Prawem spółdzielni, umocnionem wyrokami ministerstwa sprawiedliwości, jest wyrąb drzewa wszelkiego wieku i gatunku na całej przestrzeni lasu, o każdej porze roku, prawo pasania bydła i owiec nawet w zagajnikach, prawo polowania swobodnego na wszelkiego rodzaju zwierza i ptaka przez cały rok, trzymanie psów, stawianie sideł i wogóle używanie do łowów wszelkich sposobów i narzędzi. Otrzymane drzewo spółdzielnia używa jako opał dla członków, jako materjał budowlany, oraz na sprzedaż dla mieszkańców sąsiednich miasteczek w formie opałowych sągów.
Gdy „zaistniała“ i zaczęła owocnie pracować owa instytucja, Monika z Starogratów Odrapacka, podjudzona przez leśniczego, a sama, jako niewiasta leciwa i nie orjentująca się w nowym „reżimie“, wystąpiła do sądu, żądając kary na winowajców, t. j. głównych kierowników spółdzielni, panów Syluka i Szworoba za kradzież 5 sosen, które gajowi, idąc za tropem sań, odnaleźli w osadzie rolnika Syluka. Na otrzymane sądowe wezwanie ruszyli do odległego sądu grodzkiego, uzbrojeni w dowody rzeczowe, t. j. odcinki drzewa, gajowi i leśniczy — pewni wygranej.
Na sądzie opowiedzieli szczegółowo sprawę. Wtedy sędzia — jak Jowisz — cisnął na nich gromy swej oburzonej potęgi.
— Jak śmieliście nachodzić na osiedle wolnego obywatela — wedle prawa nietykalne!
A zwracając się do oskarżonego Syluka, dodał:
— Kijem takiego, co śmie na pana gumno wchodzić!

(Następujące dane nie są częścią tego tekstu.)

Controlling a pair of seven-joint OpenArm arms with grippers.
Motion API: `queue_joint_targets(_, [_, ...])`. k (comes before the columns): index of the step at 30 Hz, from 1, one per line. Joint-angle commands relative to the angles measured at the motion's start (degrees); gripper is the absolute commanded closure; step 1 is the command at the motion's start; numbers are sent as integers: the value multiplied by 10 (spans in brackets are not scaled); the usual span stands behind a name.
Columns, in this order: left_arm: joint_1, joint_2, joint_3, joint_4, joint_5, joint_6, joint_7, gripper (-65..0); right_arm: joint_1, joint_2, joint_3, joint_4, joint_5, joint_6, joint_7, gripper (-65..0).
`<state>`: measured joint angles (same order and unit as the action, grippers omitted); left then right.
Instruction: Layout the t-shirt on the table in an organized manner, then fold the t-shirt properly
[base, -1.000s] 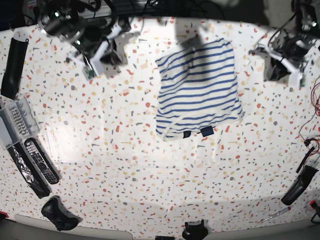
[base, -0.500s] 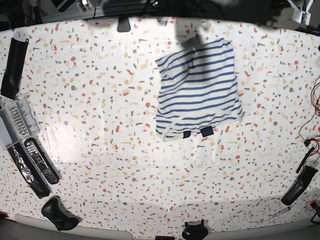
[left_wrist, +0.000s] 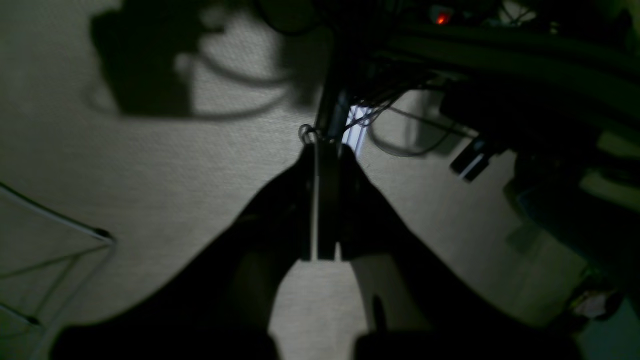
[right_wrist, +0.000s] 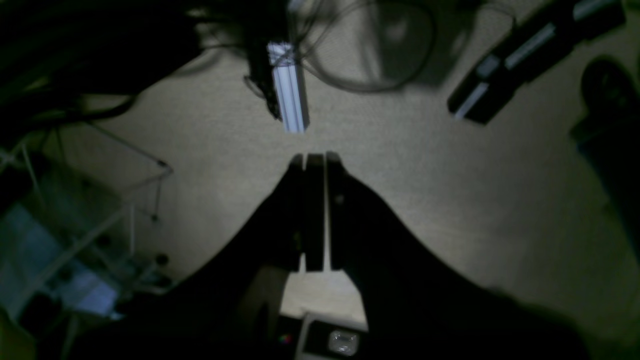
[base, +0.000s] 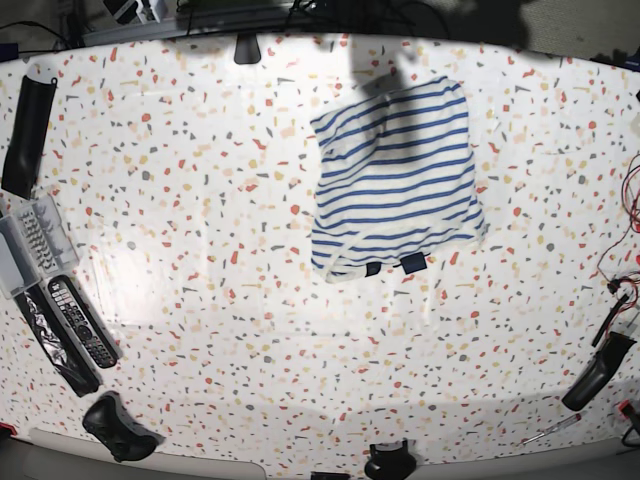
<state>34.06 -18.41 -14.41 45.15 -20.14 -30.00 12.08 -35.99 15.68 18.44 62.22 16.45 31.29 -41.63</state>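
The white t-shirt (base: 395, 180) with thin blue stripes lies folded into a rough rectangle on the speckled table (base: 200, 250), right of centre toward the far edge. Its small dark tag (base: 413, 262) shows at the near edge. Neither arm is in the base view. My left gripper (left_wrist: 320, 150) is shut and empty, hanging over a dim carpeted floor. My right gripper (right_wrist: 315, 162) is shut and empty too, also over the floor. Neither wrist view shows the shirt or the table.
Remote controls (base: 80, 320) and a clear case (base: 25, 245) lie along the table's left edge, with a black tube (base: 25, 125) above them. A dark game controller (base: 115, 425) sits at the near left. Black tools and cables (base: 605, 360) lie at the right edge.
Both arms have pulled back off the far corners of the table and left the base view. The t-shirt has not moved.
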Motion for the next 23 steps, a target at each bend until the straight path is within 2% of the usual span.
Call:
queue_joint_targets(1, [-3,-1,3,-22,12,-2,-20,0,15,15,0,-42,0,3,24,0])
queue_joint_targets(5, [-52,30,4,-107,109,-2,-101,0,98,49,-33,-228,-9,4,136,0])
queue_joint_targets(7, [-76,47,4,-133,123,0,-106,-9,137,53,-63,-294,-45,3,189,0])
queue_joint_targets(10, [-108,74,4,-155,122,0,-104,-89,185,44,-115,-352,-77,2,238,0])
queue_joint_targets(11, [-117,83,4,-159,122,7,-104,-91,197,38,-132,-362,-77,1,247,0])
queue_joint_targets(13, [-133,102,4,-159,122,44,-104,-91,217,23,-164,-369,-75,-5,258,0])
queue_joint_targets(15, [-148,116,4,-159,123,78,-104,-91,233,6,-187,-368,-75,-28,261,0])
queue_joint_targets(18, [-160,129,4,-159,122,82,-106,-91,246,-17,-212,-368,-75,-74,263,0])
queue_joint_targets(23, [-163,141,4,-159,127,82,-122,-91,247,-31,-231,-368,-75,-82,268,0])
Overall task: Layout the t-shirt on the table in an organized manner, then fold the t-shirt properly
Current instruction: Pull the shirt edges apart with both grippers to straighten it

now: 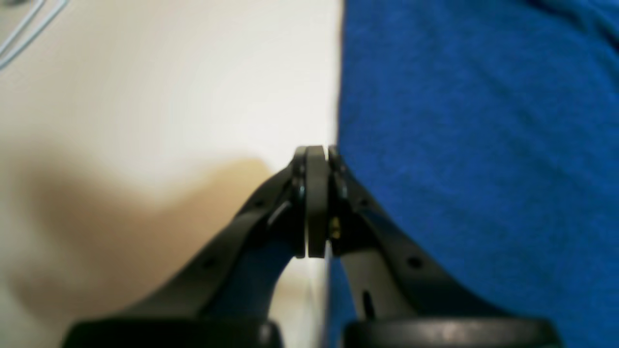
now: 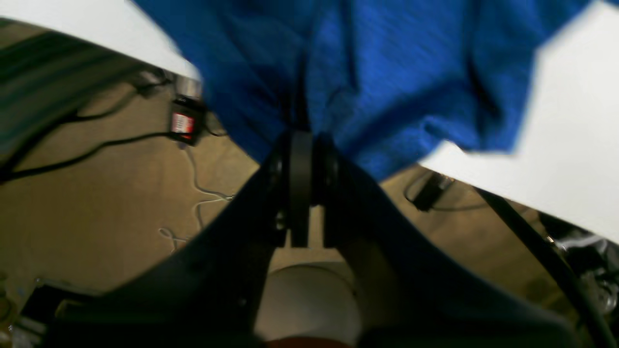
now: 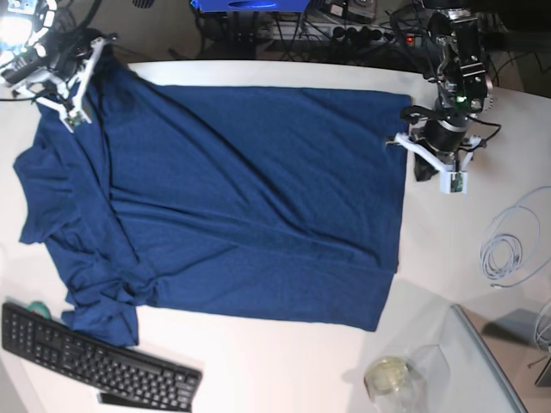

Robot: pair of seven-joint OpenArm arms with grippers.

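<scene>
Covering most of the frame: the t-shirt (image 3: 250, 198), dark navy, lies spread across the white table (image 3: 284, 361) in the base view.
Shirt layout: the hem runs down the right side of the cloth as a fairly straight edge; the collar end and sleeves are at the left, where the fabric is bunched and wrinkled, most of all at the lower left.
Shirt surface: long diagonal creases cross the middle; the upper edge lies close to the table's curved far edge.
Left gripper (image 1: 316, 154): seen at the right of the base view, just beside the shirt's upper right corner; in the left wrist view its black jaws are pressed together with nothing between them, tips over bare table right at the cloth's edge.
Right gripper (image 2: 301, 137): at the upper left of the base view, at the shirt's far left corner; in the right wrist view the jaws look pinched on a fold of the blue fabric, which hangs over the table edge above the floor. That view is blurred.
Keyboard (image 3: 95, 357): black, at the lower left, just below the bunched sleeve.
Cable (image 3: 508, 245): a pale coil on the table at the right, well apart from the shirt.
Clear container (image 3: 396, 374): bottom of the frame, right of centre, on the table.
</scene>
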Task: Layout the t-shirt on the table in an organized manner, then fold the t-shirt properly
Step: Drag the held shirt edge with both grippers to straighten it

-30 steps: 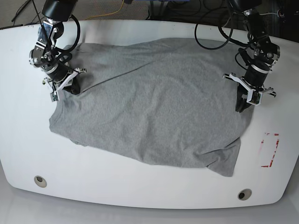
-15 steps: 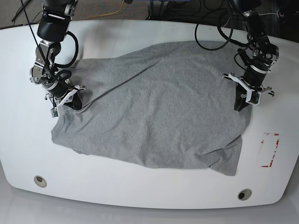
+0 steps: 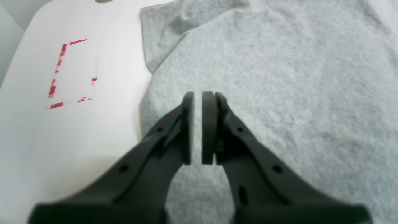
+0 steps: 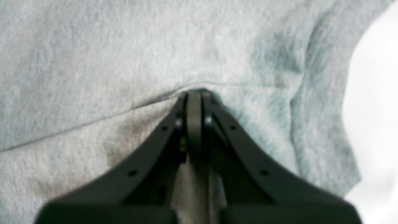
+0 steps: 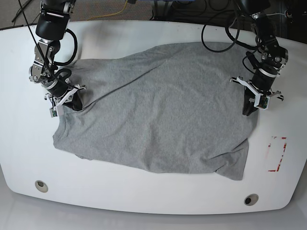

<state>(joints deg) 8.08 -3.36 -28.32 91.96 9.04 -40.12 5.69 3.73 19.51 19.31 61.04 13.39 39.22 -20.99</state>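
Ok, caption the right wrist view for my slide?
Right gripper shut on a fold of the grey t-shirt.

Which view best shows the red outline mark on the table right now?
The left wrist view: the red outline mark sits large on the table, all four sides visible, clear of the t-shirt. The base view shows it small near the table's edge. The right wrist view doesn't show it.

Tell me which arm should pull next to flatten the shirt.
Right, probably. The right gripper is shut on a pinch of the t-shirt, so it can tug straight away. The left gripper is shut just above the cloth, holding nothing.
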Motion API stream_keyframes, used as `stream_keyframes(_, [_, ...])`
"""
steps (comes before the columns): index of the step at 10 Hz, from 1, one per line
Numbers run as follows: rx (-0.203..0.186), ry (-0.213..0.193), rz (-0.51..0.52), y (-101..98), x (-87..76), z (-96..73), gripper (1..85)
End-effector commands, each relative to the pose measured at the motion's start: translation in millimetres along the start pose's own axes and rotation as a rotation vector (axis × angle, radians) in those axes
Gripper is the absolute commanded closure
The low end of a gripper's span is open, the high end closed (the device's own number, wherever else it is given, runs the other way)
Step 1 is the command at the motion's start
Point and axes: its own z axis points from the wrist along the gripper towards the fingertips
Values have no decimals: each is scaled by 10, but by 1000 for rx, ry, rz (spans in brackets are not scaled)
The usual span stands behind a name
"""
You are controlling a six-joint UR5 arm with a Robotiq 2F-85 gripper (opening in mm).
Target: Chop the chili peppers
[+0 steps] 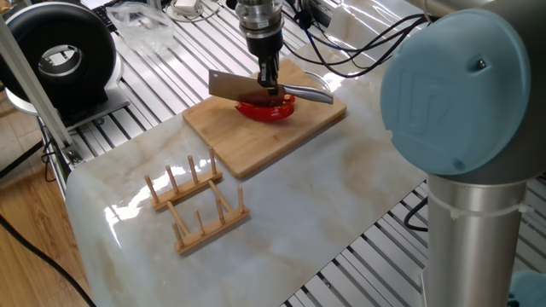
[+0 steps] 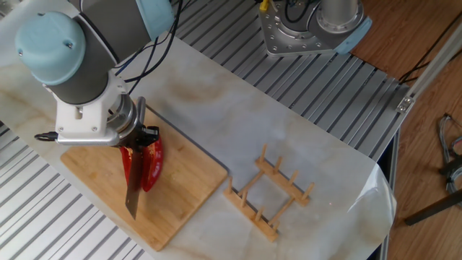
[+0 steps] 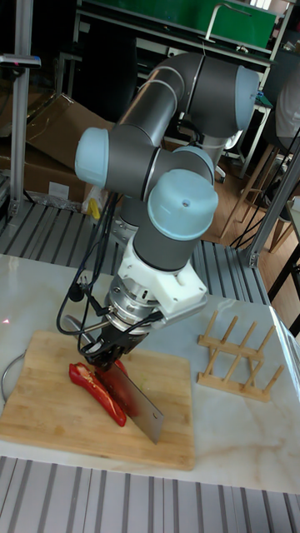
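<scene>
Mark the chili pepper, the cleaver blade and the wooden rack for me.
chili pepper [image 3: 98, 390]: tall fixed view, on its red flesh left of the blade.
cleaver [image 1: 232, 85]: one fixed view, flat of the blade.
wooden rack [image 2: 268, 195]: the other fixed view, on a base rail.

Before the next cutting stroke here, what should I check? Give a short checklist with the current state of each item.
1. Cleaver gripped firmly by the tool: ok, the fingers are shut on its handle.
2. Chili peppers on the cutting board: ok, two long red pieces lie there.
3. Blade lined up over the chili: ok, it stands edge-down between the pieces.
4. Blade touching the board: cannot tell.
5. Wooden rack away from the board: ok.
6. Cables off the board: ok.
</scene>
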Motion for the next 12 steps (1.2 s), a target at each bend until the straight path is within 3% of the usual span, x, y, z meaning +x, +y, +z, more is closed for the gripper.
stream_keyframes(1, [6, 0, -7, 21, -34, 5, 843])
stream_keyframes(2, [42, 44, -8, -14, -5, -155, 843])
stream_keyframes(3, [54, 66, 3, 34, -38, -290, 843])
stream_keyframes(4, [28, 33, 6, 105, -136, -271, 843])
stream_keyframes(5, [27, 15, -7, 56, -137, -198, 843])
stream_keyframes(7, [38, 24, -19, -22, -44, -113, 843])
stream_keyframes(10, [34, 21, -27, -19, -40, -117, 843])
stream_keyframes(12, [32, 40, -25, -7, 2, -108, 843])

Zdumieli się gajowi i leśniczy, zdumiał nawet na chwilę pan Syluk.
Ale po wyroku uniewinniającym, wychodząc triumfujący z gmachu sprawiedliwości, rzekł do gajowych, wygrażając pięścią:
— Ja wam pokażę moje prawo, pańskie sobaki, polackie mordy!
Przeraziła się też Monika ze Starogratów Odrapacka, że nieświadomie przestąpiła prawa odzyskanej ojczyzny — zapisała do kasy 30 zł kosztów sprawy i zakazała leśniczemu prześladowania spółdzielni N. B. N. B. L.
— Więc poco my będziemy? — jęknął leśniczy, czując ze zgrozą, że grozi mu los bezrobotnego inteligenta.
— Wy będziecie konstatować i notować ilość wziętych z lasu drzew przez tę spółdzielnię.
Uspokoił się o swój chleb i dach leśniczy, i to zarządzenie „zaistniało“ w lesie.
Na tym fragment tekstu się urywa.